スギ花粉症に対する天然植物シジュウムの点鼻液の有効性
鈴木五男1) 岸田 勝1) 中園宏紀1) 山口博明2)
中野裕史3) 四宮範明1) 北中 進3) 青木継稔1)
(東邦大学医学部第二小児科1) 埼玉医科大学小児科2)
日本大学薬学部3))
目的:南アメリカ原産の植物であるPsidium guajava(PG)が抗ヒスタミン作用,抗ロイコトリエン作用などの抗アレルギー作用を持つことを報告してきた。そこでPGの点鼻液を作成し,スギ花粉症への有効性を検討した。

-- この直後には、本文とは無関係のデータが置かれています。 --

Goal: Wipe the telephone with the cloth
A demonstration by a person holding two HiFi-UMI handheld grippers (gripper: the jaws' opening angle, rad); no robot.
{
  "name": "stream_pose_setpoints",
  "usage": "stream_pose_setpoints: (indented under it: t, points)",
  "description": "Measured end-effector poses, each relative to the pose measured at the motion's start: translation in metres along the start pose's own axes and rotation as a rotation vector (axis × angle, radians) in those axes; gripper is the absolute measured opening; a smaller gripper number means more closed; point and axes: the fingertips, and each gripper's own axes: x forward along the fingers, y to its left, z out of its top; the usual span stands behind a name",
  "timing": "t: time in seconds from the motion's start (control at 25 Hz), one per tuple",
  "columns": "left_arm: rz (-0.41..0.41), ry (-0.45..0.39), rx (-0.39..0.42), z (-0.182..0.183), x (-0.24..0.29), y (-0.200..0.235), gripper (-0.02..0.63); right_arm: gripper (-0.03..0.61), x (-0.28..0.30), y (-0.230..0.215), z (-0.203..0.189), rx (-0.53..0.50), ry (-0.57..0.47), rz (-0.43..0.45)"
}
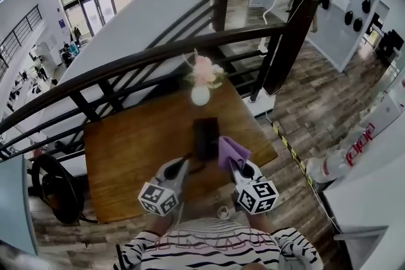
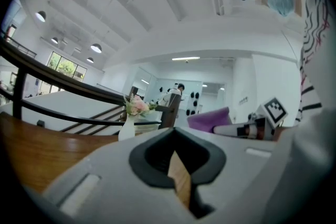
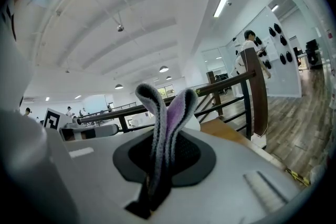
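Step, as I read it: approach. The cloth is in hand but wiping hasn't started.

Right gripper (image 1: 239,169) fingers are pinching the purple cloth (image 1: 231,151), its fold sticking up past the tips in the right gripper view. Left gripper (image 1: 182,167) fingers are all but pressed together and empty, with only a sliver of wood in the slit.

Telephone (image 1: 205,136) lies flat mid-frame on the wooden surface (image 1: 126,155), below the flower vase (image 1: 200,95). The cloth sits at its right edge — contact unclear.

Next: carry the cloth left onto the telephone's top face, press lightly and stroke along it — the left gripper could steady the lower corner.
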Motion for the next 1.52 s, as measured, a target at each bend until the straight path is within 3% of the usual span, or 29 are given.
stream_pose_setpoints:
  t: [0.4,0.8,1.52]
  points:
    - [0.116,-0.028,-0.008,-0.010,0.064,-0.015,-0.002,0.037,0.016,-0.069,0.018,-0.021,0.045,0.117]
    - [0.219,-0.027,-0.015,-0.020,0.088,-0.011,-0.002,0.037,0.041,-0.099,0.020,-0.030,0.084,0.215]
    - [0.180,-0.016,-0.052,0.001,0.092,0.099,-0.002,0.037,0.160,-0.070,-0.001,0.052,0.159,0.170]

対象と方法:東邦大学第二小児科関連病院に受診のスギ花粉症42名にPGスプレーを鼻腔内噴霧に1日4回,1回1puffとした。1週間の観察後,2週間PGスプレーを使用し,臨床所見および鼻粘膜を観察した。
同時に鼻汁の好酸球数および一部鼻汁のECP,臭覚検査について検討した。結果:対象の血清総IgE値は320-3700U/mlであった。また全ての症例でスギ特異IgE抗体は陽性であった。鼻汁やくしゃみの症状は42例中31例に改善が認められた。

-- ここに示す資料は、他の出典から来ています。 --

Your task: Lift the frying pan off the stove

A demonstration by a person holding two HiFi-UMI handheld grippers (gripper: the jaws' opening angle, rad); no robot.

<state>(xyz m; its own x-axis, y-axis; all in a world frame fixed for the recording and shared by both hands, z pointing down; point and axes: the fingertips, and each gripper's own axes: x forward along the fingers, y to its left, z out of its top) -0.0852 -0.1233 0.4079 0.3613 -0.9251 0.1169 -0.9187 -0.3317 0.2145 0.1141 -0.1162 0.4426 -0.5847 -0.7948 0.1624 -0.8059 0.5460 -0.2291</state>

そのうち12例は著しく改善していた。鼻閉の改善は42例中24例であった。鼻汁中の好酸球数はPG使用後42例中29例で低下していた。同時に治療前の鼻汁中のECP値は28.1±4.6であり,治療後には16.1±6.4と低下していた。
考察:スギ花粉症に対するPGスプレーの効果は有意に臨床像の改善を示した。また鼻汁中の好酸球数の減少を認め,炎症の指標となるECPも同様に減少していた。PGはスギ花粉症の治療に有効な方法と考える。